Pressure Continues on Food Companies – At Home and Abroad
July 17, 2013
Last week, the House Appropriations Subcommittee for Financial Services and General Government renewed a provision in the appropriations bill barring the FTC from releasing a final Interagency Working Group (IWG) Report until a cost-benefit analysis is performed. But recent developments have not all been good news for food advertisers. Domestically, obesity was officially named a disease by the American Medical Association in June, which will certainly change the way that the medical community and policy makers view the obesity epidemic in the U.S.
Internationally, things have been heating up as well. Just recently, a new law has come into effect in Chile that places significant restrictions on the advertisement of foods considered high in calories, fat, salt, or sugar content. Under this law, foods in these categories must be labeled as such, and such products may not be sold in primary or secondary schools in Chile. There is an absolute prohibition on advertisements of these products targeted to children under the age of 14, and any use of so-called toys or prizes in connection with the sale of such products is banned. The Health Ministry of Chile must issue guidelines to determine which products qualify to be covered by the law before the law can be fully enforced.
In June, WHO Europe issued a report recommending increased restrictions on the marketing of foods high in fat, salt, and sugar (“HFSS”) to children. This report stated that a majority of advertisements in Europe are for HFSS foods and said there is a direct link between food advertising and obesity. WHO Europe also called industry efforts insufficient.
And the National Assembly of Ecuador recently passed a law with significant restrictions on all advertisements, including those for food products. Under the Ecuadorian law, all foreign ads (those for companies without a majority of the stockholders being Ecuadorian nationals or legal residents and those ads which do not have 80 percent or more of those contributing to the ad being Ecuadorian nationals or legal residents) will be banned. Any advertisement, including food advertisements, that will be shown during children’s programming must be approved by the country’s Health Ministry. The law also states that ads for any products whose regular use may “harm” the health of consumers (including alcoholic beverages, tobacco, and potentially some foods) are prohibited.
Also in June, back home at the federal level, Senators Richard Blumenthal (D-CT), Tom Harkin (D-IA), Richard Durbin (D-IL), and Jay Rockefeller (D-WV) sent a letter to Nickelodeon and Viacom urging them to ban advertisements for “unhealthy food” on the network. And in a separate press release about the letter, Senator Rockefeller called for the elimination of the advertising tax deduction for marketing of such foods.

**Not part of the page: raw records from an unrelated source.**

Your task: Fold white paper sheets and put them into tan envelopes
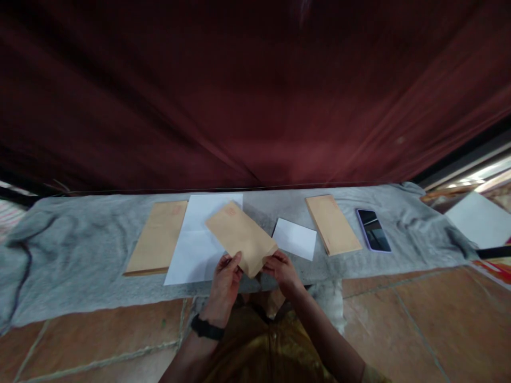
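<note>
A dark red curtain (255,96) fills the upper half of the view. Below it a grey cloth (80,255) lies spread from side to side, rumpled at both ends, with a tiled floor (419,319) nearer the person.

On the cloth, left of centre, lies a white sheet (191,250). Just beside its left edge is the left stack (157,239) of brown envelopes, and well to the right is the right stack (332,224), also brown. A second white sheet, the far sheet (479,219), lies past the cloth's right end.

The envelope (239,236) is brown and held tilted above the sheet's right part, with its far corner pointing up and left. Both hands have it at its near end. The left hand (225,282) has its grip closed on the near corner, thumb on top. The right hand (283,271) has its grip pinched on the near right edge.

A small white paper (295,238) lies between the envelope and the right stack. A phone (373,230), screen dark, lies just right of that stack. A black watch (206,328) sits on the left wrist.
</note>
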Motion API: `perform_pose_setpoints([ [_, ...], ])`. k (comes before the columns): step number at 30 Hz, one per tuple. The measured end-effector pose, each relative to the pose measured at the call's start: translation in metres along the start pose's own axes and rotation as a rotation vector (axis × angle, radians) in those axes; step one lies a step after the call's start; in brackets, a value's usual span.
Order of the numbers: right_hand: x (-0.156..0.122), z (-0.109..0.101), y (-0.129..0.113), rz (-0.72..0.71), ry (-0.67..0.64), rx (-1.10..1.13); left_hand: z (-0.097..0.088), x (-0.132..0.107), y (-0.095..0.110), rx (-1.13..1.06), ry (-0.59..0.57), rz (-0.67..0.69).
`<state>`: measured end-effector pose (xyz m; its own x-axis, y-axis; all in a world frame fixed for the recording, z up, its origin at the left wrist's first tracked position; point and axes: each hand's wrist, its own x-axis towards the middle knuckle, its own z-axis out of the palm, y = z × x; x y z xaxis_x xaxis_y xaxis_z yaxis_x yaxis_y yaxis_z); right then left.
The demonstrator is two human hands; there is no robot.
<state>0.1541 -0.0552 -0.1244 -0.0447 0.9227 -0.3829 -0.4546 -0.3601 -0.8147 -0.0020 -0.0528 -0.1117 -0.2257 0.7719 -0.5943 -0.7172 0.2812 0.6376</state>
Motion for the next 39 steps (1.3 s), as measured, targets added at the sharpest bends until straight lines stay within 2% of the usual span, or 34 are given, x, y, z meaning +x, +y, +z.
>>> perform_pose_setpoints([
  [3, 0.0, 0.003, -0.002, 0.059, 0.068, 0.043, 0.002, -0.001, 0.001, 0.029, -0.024, -0.023],
  [8, 0.007, 0.006, -0.001, 0.031, 0.088, -0.029, 0.01, -0.012, 0.001, 0.13, -0.11, -0.013],
  [12, 0.013, 0.001, 0.002, -0.028, 0.081, -0.112, -0.001, -0.019, 0.004, 0.315, -0.099, 0.02],
  [14, 0.016, -0.003, 0.003, -0.04, 0.104, -0.12, -0.014, -0.019, 0.008, 0.472, -0.049, 0.145],
  [16, 0.017, -0.005, 0.004, -0.04, 0.109, -0.135, -0.026, -0.018, 0.013, 0.701, -0.025, 0.364],
  [17, 0.017, -0.006, 0.004, -0.036, 0.103, -0.148, -0.029, -0.017, 0.017, 0.841, -0.048, 0.485],
  [19, 0.016, -0.006, 0.004, -0.028, 0.082, -0.167, -0.03, -0.016, 0.024, 1.126, -0.177, 0.692],
  [21, 0.016, -0.005, 0.004, -0.027, 0.072, -0.174, -0.024, -0.014, 0.031, 1.394, -0.376, 0.839],
  [23, 0.016, -0.004, 0.005, -0.02, 0.066, -0.182, -0.014, -0.01, 0.036, 1.638, -0.539, 0.941],
  [25, 0.016, -0.003, 0.006, -0.011, 0.053, -0.194, -0.005, -0.005, 0.04, 1.822, -0.624, 1.008],
  [28, 0.016, -0.005, 0.01, -0.015, 0.051, -0.216, 0.004, 0.004, 0.043, 1.955, -0.717, 1.02],
  [32, 0.015, -0.009, 0.016, -0.035, 0.061, -0.321, 0.013, 0.014, 0.044, 1.999, -0.876, 0.923],
  [35, 0.015, -0.012, 0.017, -0.061, 0.051, -0.386, 0.019, 0.018, 0.044, 2.017, -0.931, 0.849],
  [39, 0.018, -0.013, 0.011, -0.114, 0.031, -0.449, 0.026, 0.02, 0.044, 2.043, -1.001, 0.82],
])
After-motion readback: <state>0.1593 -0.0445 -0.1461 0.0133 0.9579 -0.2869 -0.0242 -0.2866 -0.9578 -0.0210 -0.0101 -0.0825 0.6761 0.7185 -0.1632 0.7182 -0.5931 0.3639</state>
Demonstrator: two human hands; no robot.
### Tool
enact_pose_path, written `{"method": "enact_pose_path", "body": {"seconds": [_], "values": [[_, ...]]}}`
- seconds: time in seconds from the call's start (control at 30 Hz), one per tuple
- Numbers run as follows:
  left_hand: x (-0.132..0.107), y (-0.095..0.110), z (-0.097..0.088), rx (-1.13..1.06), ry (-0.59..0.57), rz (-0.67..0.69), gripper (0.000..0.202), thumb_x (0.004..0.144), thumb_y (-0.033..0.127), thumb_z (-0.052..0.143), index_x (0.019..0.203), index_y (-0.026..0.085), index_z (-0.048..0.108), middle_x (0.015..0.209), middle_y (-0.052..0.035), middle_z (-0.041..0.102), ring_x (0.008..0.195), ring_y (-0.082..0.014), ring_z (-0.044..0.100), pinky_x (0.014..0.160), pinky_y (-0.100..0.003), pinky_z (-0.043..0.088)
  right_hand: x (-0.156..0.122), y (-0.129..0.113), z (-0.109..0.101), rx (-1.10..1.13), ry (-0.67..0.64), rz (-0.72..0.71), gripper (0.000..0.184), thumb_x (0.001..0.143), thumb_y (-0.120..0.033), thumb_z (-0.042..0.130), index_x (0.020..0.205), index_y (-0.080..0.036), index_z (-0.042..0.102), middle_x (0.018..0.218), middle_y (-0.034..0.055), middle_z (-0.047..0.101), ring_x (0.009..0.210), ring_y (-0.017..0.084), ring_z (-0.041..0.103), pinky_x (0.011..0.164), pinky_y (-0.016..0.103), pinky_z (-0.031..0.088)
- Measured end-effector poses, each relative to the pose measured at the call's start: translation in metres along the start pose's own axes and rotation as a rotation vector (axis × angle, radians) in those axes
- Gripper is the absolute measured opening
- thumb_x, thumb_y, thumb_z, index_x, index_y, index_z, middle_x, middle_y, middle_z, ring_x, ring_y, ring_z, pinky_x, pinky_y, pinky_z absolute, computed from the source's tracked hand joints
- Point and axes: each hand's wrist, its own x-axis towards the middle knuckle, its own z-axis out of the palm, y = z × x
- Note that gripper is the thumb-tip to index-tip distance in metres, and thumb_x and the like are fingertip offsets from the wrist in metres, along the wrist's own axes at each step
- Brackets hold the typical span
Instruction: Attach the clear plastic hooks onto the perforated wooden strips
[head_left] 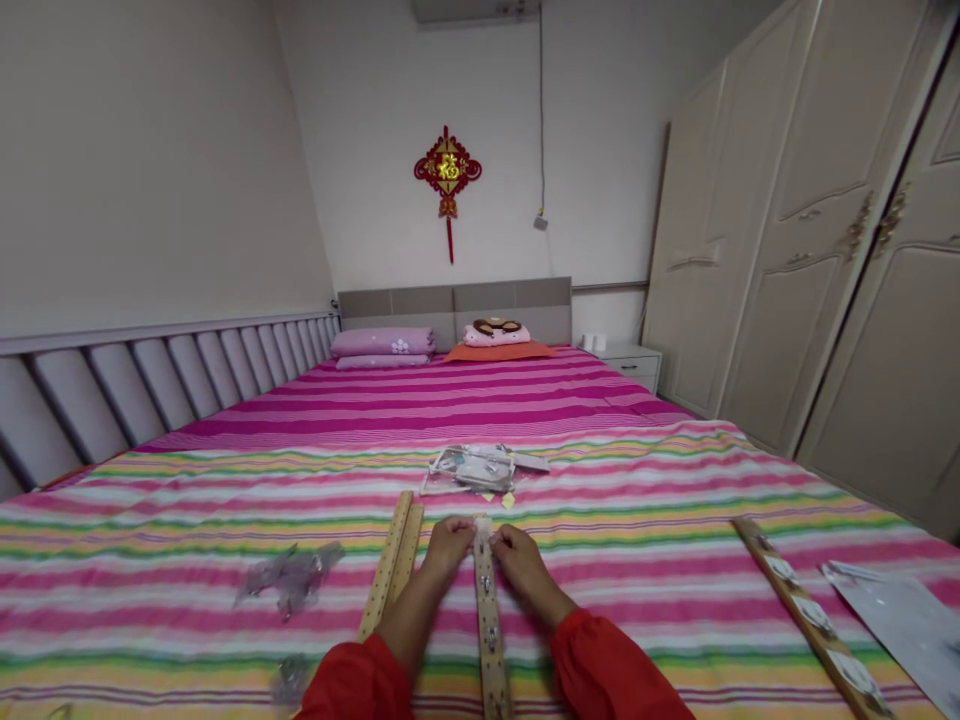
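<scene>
Pinching the far end of the wooden strip (489, 620), the left hand (448, 545) and right hand (517, 555) have fingers closed on it. It lies flat on the stripy bed (225, 500). It looks light and stiff; best held by the bare wood edges

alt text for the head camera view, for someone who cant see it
The left hand and right hand, in red sleeves, pinch a white piece at the far end of a wooden strip on a striped bed. Two more strips lie left, plastic bags beyond, a wardrobe at right.
</scene>
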Motion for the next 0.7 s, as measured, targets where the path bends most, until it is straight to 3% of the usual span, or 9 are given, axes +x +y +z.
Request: {"method": "enact_pose_path", "body": {"seconds": [0.33, 0.47, 0.7], "values": [[0.010, -0.013, 0.006, 0.098, 0.083, 0.029, 0.004, 0.053, 0.019, 0.057, 0.051, 0.018, 0.054, 0.042, 0.0065, 0.047, 0.044, -0.0089, 0.042, 0.048, -0.022, 0.031, 0.010, 0.012, 0.004, -0.200, -0.024, -0.020, 0.023, 0.070, -0.022, 0.047, 0.051, -0.024, 0.034, 0.053, -0.0071, 0.035, 0.056, 0.013, 0.036, 0.055, 0.026, 0.027], [0.012, -0.018, 0.005, 0.119, 0.095, 0.039, 0.006, 0.054, 0.020, 0.056, 0.050, 0.018, 0.053, 0.041, 0.0067, 0.045, 0.043, -0.0085, 0.039, 0.047, -0.022, 0.031, 0.010, 0.013, 0.004, -0.248, -0.024, -0.016, 0.024, 0.073, -0.022, 0.046, 0.052, -0.024, 0.034, 0.053, -0.0070, 0.037, 0.057, 0.014, 0.038, 0.055, 0.026, 0.028], [0.014, -0.023, 0.005, 0.164, 0.124, 0.042, 0.011, 0.056, 0.026, 0.058, 0.050, 0.019, 0.051, 0.042, 0.0054, 0.047, 0.047, -0.0116, 0.047, 0.049, -0.022, 0.035, 0.009, 0.014, 0.004, -0.301, -0.022, -0.018, 0.025, 0.075, -0.023, 0.047, 0.052, -0.024, 0.035, 0.053, -0.0064, 0.040, 0.057, 0.014, 0.039, 0.056, 0.026, 0.029]]}}
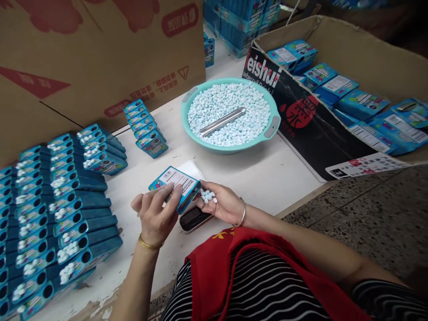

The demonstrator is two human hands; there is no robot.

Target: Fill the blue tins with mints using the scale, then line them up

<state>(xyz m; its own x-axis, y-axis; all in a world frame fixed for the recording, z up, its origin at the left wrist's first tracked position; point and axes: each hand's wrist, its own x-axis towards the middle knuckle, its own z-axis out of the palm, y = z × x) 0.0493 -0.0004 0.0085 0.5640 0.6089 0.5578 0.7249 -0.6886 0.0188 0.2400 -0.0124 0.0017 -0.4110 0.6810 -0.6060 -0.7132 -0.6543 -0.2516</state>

Nevertheless, the food and beverage industry has a very positive story to tell. The industry has been proactive through its self-regulatory efforts, such as the Healthy Weight Commitment Foundation and Children’s Food and Beverage Advertising Initiative (CFBAI), in cutting more than a trillion five hundred million calories out of foods in just the last couple of years and in shifting the mix of food advertising directed to children 12 and under to healthier foods. As successful as these efforts have been, the pressure on governments to “do something” in response to the obesity problem will only continue to grow. It is our responsibility to help educate policymakers that we are working diligently to be part of the solution.